Although human trials have just begun, many researchers are excited about the potential of a simpler iteration of CAR T. “If it’s efficacious and safe, it could really challenge the current paradigm,” says Joseph McGuirk, a haematologist and oncologist who studies cellular therapies at the University of Kansas Medical Center in Kansas City. And “we need to challenge the current paradigm”.

Bringing the outside in

Many of the in vivo CAR-T therapies under development have taken pages from the ex vivo playbook. Similar to the approved therapies, in vivo approaches aim to destroy white blood cells called B cells, and so treat cancers that form in these cells. (CAR-T therapies destroy healthy B cells, too, but people can live without these cells.)

As with ex vivo , many in vivo therapies rely on an engineered version of a lentivirus to grab onto T cells and deliver the gene for the CAR protein into the cell’s genome (see ‘Made within’). But engineering cells inside the body is a tricky business. With ex vivo , the T cells have been removed from the body, so researchers don’t have to worry about introducing the gene into other cell types.

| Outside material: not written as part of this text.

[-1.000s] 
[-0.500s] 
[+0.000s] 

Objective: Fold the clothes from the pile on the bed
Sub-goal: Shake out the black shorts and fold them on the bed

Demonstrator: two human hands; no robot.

But in the body, many cells share common receptors, so researchers have to find ways to specifically target T cells — or other immune cells that could join the fight.

“The stumbling block is, how do you get it to the right cell, the right place, right time?” says Michel Sadelain, a genetic engineer and director of the Columbia Initiative in Cell Engineering and Therapy at Columbia University in New York City and another CAR-T pioneer.

Each company has developed its own approach to solving this problem, and each has tweaked its vector in different ways. For example, Interius BioTherapeutics in Philadelphia, co-founded by Gill, is testing a vector that latches onto CD7, a protein found only on T cells and natural killer cells.

Umoja Biopharma in Seattle, Washington, is testing a lentiviral vector decorated with a protein that targets three receptors on T cells at once. The company has evidence from animal models that this strategy is more effective than targeting just one receptor, and hopes that it will more closely mimic what happens when a T cell becomes activated naturally, after an infection, for example.

If effective, such approaches could simplify manufacturing and get CAR-T therapy to more people more quickly. McGuirk notes that when the ex vivo CAR-T therapy Carvykti (ciltacabtagene autoleucel) was approved in 2022 for people with multiple myeloma, the manufacturer had limited production capacity, leading to long waiting times.